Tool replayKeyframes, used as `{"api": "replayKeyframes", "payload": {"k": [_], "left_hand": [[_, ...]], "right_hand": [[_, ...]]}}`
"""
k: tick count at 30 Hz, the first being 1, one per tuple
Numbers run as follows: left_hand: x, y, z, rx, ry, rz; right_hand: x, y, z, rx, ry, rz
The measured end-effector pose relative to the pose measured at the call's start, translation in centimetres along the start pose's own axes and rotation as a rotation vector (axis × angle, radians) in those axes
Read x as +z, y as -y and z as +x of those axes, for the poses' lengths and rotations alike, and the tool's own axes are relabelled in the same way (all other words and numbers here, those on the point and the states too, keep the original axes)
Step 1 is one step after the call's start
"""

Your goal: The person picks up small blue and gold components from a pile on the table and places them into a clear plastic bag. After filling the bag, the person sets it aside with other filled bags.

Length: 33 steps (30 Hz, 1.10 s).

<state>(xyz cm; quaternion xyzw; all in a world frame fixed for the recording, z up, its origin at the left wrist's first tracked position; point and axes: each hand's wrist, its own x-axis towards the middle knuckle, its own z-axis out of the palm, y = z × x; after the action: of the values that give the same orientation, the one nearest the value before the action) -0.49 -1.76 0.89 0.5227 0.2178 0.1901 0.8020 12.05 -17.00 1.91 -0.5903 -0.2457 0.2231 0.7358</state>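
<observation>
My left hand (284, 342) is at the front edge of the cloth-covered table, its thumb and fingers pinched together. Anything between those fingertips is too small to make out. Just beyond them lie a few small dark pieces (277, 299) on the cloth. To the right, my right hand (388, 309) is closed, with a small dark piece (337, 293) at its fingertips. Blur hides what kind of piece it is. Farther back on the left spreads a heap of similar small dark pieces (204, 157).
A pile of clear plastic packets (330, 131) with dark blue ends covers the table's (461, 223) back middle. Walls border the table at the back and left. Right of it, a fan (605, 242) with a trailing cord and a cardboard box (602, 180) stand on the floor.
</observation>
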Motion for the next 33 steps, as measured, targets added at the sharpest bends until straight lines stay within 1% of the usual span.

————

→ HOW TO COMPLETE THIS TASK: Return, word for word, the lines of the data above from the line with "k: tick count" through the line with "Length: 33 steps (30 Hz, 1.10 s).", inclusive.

→ ANSWER TO THIS TASK:
k: tick count at 30 Hz, the first being 1, one per tuple
Numbers run as follows: left_hand: x, y, z, rx, ry, rz; right_hand: x, y, z, rx, ry, rz
The measured end-effector pose relative to the pose measured at the call's start, translation in centimetres along the start pose's own axes and rotation as a rotation vector (axis × angle, radians) in those axes
Read x as +z, y as -y and z as +x of those axes, for the poses' lengths and rotations alike, and the tool's own axes are relabelled in the same way (all other words and numbers here, those on the point and the states too, keep the original axes)
Step 1 is one step after the call's start
"""

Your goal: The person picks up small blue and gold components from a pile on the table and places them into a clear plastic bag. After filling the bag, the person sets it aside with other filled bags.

Length: 33 steps (30 Hz, 1.10 s).

What the exercise asked for is now done.